**Task details:**
How many of the lines below include the word "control"? Only the number should be given.

□ □ □ □ □ □ □

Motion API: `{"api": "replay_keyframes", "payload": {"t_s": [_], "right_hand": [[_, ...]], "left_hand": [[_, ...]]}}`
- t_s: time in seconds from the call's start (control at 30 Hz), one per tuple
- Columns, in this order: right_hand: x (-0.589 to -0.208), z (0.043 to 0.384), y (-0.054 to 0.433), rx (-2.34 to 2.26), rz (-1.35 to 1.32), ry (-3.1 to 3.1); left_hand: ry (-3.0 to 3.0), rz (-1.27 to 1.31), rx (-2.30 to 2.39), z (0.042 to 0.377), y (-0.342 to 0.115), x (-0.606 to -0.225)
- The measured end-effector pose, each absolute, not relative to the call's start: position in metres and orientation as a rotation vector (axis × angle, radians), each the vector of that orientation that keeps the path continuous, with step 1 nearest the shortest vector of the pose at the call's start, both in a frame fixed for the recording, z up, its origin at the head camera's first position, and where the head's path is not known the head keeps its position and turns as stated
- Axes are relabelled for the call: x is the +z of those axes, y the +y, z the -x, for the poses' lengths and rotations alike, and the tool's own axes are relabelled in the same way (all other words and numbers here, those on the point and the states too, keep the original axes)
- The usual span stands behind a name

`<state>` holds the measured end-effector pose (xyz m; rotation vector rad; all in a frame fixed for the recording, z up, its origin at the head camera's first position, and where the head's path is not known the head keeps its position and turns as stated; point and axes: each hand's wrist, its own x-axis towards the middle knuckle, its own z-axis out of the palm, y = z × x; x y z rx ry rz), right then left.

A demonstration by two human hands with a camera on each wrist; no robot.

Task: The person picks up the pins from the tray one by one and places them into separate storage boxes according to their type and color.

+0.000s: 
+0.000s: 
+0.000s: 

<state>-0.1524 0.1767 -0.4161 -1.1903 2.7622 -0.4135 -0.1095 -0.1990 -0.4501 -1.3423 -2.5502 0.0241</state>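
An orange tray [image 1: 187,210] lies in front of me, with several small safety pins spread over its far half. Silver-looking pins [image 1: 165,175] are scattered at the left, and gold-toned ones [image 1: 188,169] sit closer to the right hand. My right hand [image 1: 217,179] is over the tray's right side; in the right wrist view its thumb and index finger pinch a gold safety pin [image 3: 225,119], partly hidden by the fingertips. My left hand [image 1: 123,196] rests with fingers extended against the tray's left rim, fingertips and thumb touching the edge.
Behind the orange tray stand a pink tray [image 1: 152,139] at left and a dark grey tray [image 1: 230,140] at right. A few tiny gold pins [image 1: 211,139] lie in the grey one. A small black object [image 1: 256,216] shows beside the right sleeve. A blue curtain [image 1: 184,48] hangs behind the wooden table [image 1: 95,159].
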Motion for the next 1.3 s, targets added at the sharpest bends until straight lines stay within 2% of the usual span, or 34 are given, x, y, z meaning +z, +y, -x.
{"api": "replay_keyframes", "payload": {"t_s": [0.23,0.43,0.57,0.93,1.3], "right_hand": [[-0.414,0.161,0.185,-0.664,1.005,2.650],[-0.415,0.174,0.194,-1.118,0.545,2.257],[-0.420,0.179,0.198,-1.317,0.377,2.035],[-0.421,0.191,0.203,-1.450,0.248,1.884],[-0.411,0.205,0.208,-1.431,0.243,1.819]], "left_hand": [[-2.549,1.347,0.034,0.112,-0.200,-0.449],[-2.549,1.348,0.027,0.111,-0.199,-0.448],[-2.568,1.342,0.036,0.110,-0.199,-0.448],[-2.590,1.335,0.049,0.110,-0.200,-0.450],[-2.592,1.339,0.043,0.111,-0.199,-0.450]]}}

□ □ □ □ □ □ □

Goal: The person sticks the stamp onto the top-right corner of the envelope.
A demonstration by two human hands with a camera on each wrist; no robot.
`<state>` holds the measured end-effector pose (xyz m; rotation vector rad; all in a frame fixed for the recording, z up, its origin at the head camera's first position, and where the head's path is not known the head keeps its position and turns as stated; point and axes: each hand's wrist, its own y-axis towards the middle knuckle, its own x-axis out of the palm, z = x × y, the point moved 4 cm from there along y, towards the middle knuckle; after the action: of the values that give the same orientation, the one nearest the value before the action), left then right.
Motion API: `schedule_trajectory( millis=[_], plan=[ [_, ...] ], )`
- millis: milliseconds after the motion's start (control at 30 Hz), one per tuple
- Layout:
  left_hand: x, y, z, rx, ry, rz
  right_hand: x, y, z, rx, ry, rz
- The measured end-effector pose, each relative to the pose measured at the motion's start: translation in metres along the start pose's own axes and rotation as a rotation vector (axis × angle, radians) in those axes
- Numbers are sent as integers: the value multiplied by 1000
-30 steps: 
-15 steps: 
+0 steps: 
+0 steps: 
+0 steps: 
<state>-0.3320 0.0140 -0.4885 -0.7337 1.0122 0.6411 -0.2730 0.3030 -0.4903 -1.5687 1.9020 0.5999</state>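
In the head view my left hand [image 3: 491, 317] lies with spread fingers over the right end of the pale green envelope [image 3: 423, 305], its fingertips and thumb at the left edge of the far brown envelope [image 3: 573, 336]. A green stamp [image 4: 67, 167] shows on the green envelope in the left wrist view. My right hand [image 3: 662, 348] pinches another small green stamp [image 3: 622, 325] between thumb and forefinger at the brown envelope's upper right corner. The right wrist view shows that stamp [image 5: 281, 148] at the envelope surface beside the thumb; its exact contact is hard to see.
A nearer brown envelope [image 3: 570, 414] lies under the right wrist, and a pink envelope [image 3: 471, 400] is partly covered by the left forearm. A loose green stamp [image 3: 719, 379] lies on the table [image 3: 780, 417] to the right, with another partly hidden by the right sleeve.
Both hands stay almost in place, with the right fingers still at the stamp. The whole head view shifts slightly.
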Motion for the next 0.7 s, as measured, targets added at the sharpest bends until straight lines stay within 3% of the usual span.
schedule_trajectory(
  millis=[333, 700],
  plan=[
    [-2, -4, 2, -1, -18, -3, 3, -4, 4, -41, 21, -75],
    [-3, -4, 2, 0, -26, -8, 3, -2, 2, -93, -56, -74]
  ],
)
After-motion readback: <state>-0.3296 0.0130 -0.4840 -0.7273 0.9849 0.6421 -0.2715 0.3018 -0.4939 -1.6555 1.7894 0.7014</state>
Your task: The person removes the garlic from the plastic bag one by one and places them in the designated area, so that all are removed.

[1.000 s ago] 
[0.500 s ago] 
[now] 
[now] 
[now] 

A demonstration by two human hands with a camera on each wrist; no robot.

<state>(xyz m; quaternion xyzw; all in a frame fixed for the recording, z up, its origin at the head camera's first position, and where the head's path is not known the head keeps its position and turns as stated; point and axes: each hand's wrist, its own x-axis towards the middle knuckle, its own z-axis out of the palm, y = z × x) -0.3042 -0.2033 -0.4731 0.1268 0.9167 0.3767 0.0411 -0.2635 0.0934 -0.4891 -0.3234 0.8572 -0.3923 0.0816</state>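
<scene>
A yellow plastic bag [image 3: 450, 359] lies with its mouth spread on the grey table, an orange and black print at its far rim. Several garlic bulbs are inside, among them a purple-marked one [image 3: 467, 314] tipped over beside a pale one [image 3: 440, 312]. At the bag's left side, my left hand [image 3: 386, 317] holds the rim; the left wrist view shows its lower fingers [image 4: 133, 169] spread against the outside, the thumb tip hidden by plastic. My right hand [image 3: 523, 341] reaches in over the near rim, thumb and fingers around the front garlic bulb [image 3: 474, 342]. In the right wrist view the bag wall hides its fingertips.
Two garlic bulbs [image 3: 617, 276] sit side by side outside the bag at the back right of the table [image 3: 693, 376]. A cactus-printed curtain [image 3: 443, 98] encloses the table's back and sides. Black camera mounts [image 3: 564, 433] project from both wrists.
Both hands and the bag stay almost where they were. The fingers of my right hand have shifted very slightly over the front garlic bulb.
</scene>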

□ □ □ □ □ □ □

**Response area:**
2